*Exercise details:* Look below for the line containing "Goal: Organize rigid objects"; from there, print each line exactly up to and including the line containing "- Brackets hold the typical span", and stop.

*Input for this task:*
····················
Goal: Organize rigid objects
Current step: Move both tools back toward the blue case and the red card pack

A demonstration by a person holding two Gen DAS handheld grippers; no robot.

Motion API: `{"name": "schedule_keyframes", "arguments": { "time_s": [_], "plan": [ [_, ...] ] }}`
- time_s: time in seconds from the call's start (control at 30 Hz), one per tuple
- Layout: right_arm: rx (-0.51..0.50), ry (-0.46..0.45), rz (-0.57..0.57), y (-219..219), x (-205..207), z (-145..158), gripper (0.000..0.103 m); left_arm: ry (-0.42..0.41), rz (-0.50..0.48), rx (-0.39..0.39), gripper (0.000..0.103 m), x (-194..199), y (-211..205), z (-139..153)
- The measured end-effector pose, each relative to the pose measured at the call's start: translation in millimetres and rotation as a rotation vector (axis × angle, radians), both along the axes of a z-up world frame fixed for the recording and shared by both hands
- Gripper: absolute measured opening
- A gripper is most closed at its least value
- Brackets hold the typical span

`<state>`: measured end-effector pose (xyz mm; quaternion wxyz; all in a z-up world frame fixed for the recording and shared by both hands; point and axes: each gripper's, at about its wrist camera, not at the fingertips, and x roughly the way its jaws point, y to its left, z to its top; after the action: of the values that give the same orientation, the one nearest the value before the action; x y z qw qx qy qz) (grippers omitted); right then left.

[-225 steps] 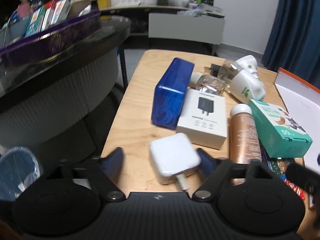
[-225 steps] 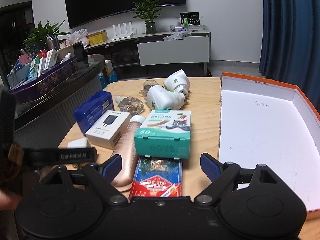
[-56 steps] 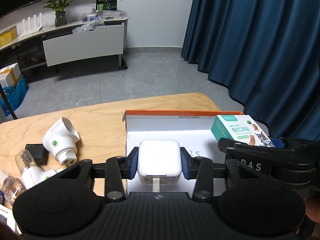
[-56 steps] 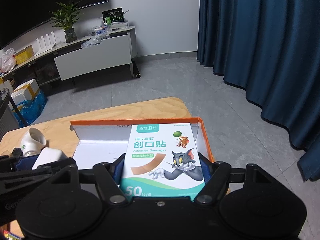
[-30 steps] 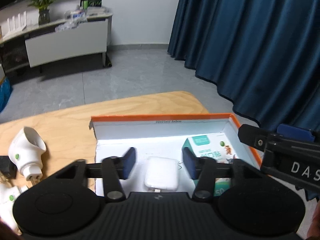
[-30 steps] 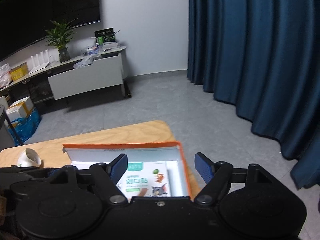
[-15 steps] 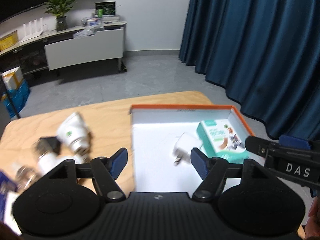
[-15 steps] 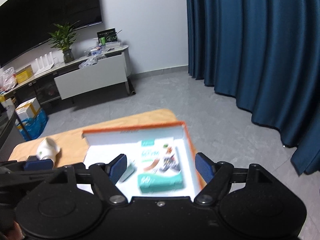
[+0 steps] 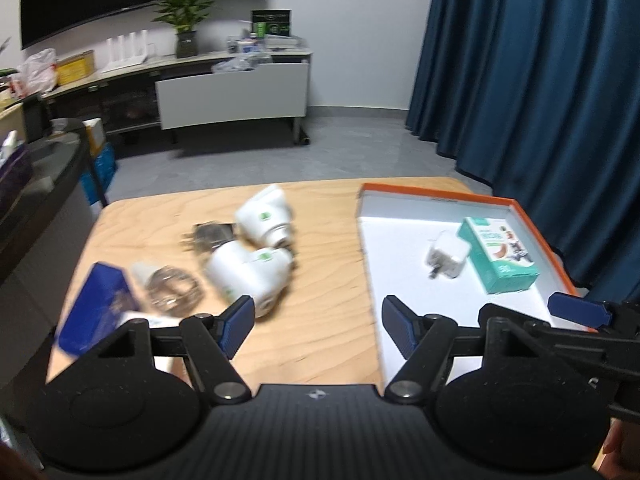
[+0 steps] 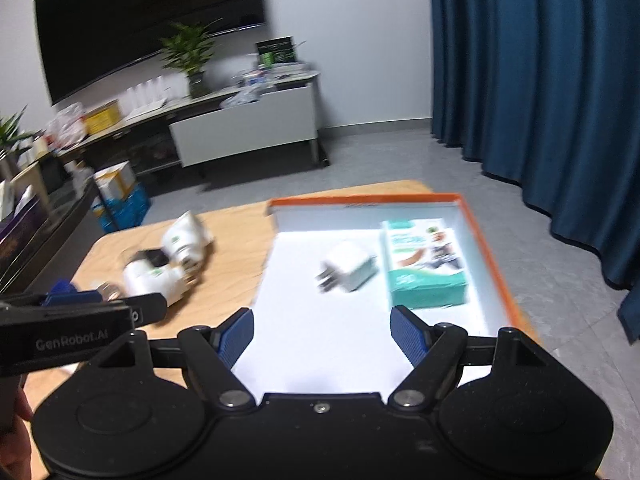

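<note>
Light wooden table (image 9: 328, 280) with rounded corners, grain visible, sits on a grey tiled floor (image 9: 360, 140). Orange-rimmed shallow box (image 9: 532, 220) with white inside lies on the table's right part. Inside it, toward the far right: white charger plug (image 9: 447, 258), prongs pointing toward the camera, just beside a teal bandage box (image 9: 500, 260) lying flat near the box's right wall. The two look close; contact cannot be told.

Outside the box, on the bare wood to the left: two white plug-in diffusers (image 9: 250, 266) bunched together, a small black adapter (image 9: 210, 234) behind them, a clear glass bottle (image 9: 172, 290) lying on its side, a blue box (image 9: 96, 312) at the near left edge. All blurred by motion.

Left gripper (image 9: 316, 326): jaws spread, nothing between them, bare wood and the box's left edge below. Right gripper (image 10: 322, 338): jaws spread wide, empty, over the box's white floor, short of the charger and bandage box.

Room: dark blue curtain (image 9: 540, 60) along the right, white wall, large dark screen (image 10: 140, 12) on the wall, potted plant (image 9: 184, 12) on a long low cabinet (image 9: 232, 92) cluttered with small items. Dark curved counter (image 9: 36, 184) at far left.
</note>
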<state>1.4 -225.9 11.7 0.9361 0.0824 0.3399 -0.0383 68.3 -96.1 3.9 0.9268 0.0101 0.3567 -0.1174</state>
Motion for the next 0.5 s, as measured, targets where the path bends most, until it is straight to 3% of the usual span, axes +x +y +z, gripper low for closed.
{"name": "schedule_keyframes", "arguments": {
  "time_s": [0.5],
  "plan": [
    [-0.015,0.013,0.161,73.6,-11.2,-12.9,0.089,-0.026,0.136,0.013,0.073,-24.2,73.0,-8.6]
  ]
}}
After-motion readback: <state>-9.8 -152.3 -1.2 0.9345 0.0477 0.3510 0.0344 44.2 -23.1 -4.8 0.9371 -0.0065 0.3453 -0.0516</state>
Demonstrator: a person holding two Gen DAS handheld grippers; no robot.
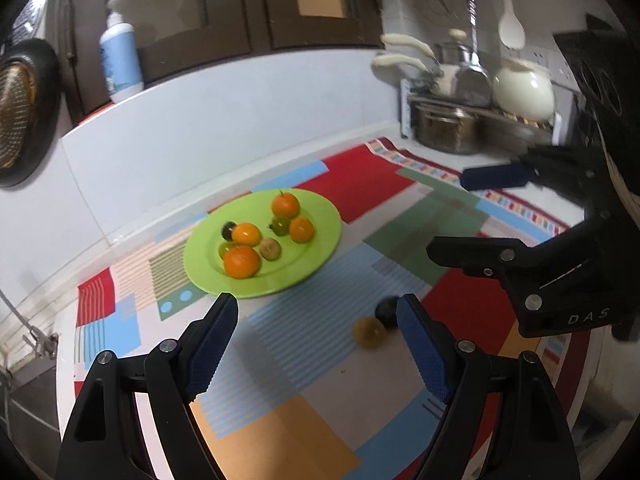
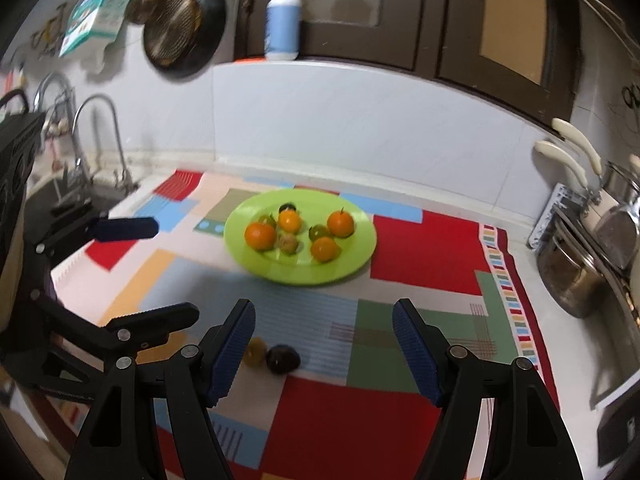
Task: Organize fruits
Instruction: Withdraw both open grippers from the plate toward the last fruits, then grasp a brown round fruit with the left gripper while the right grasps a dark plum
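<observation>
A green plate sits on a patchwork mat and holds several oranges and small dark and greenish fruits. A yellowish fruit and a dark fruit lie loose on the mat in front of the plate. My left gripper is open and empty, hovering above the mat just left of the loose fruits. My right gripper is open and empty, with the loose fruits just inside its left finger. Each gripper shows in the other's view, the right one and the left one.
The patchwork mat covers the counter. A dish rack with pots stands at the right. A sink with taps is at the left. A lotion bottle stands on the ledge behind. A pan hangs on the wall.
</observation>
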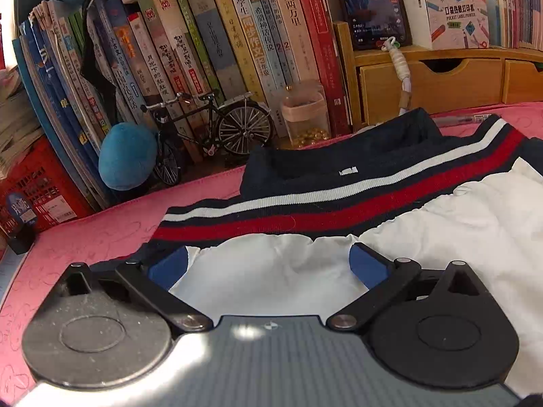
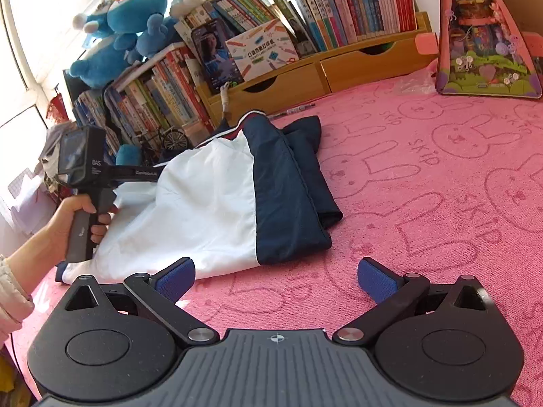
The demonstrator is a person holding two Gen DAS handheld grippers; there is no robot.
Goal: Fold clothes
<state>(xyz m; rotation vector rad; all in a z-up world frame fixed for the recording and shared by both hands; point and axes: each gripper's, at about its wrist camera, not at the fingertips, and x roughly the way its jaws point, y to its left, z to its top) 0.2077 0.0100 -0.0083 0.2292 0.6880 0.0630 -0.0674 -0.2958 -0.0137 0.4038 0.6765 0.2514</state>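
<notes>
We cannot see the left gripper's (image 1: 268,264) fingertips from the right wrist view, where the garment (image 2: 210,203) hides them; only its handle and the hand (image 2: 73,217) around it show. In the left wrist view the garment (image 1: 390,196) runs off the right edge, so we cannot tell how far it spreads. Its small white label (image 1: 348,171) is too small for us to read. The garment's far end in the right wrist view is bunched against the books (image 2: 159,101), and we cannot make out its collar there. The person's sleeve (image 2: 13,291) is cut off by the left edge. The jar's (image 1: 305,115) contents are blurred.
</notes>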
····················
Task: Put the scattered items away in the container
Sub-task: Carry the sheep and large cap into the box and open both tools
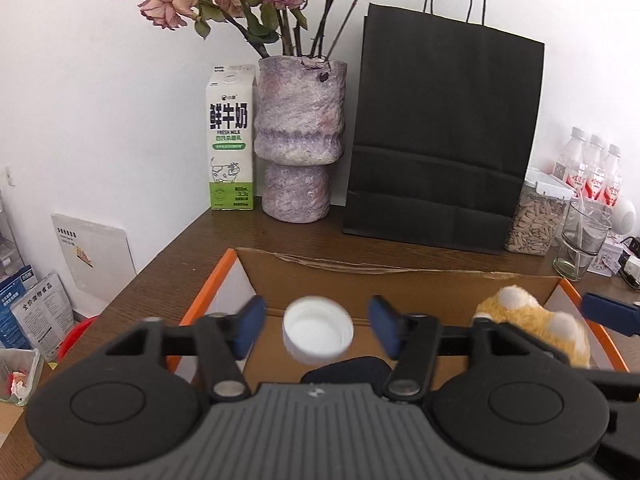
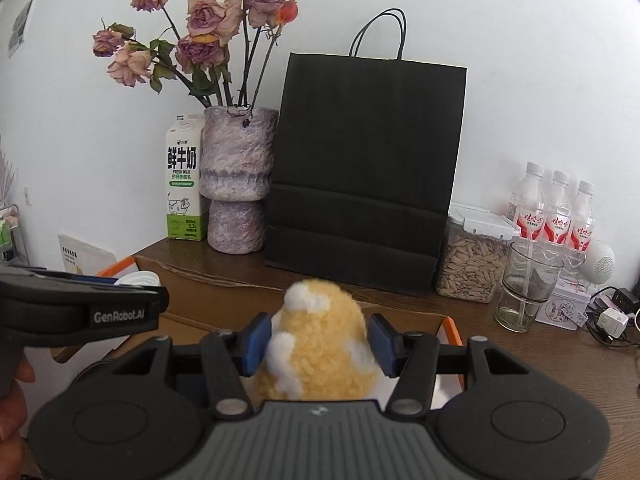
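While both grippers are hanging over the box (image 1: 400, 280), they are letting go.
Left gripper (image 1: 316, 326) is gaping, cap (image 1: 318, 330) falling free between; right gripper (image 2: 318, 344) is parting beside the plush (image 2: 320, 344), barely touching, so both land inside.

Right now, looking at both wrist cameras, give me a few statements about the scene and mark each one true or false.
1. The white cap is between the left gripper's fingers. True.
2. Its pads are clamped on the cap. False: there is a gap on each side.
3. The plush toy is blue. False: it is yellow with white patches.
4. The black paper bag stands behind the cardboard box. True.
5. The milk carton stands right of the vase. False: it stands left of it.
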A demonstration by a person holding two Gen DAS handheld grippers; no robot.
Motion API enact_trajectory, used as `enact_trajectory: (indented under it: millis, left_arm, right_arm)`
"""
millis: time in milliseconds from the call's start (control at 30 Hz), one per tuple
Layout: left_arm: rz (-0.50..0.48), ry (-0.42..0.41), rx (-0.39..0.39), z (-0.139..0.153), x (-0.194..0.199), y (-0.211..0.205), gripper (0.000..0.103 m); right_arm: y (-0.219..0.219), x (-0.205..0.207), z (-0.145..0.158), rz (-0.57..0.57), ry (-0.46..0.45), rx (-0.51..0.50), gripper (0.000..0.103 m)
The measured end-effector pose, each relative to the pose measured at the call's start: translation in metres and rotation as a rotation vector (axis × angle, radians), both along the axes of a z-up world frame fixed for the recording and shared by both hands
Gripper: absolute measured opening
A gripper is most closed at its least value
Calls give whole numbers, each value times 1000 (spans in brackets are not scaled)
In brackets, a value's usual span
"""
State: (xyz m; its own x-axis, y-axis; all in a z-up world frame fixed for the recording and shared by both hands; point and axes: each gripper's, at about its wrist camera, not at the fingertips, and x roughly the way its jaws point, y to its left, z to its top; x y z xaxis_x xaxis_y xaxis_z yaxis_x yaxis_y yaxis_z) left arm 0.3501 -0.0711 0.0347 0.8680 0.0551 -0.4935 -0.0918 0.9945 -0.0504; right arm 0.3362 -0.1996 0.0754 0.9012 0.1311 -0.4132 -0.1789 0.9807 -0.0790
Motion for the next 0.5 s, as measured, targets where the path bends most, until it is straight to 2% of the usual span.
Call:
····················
*Response box:*
Goal: Organize rigid objects
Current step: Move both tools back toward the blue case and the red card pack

A demonstration by a person holding two Gen DAS handheld grippers; no robot.

Motion API: `{"name": "schedule_keyframes", "arguments": { "time_s": [_], "plan": [ [_, ...] ] }}`
- time_s: time in seconds from the call's start (control at 30 Hz), one per tuple
- Layout: right_arm: rx (-0.51..0.50), ry (-0.46..0.45), rz (-0.57..0.57), y (-219..219), x (-205..207), z (-145..158), gripper (0.000..0.103 m); left_arm: ry (-0.42..0.41), rz (-0.50..0.48), rx (-0.39..0.39), gripper (0.000..0.103 m), x (-194..199), y (-211..205), z (-139..153)
- The measured end-effector pose, each relative to the pose measured at the call's start: translation in millimetres and rotation as a rotation vector (axis × angle, radians), both along the axes of a z-up world frame fixed for the recording and shared by both hands
- Gripper: absolute measured opening
- A gripper is most closed at its least value
- Brackets hold the typical span

That completes the exercise.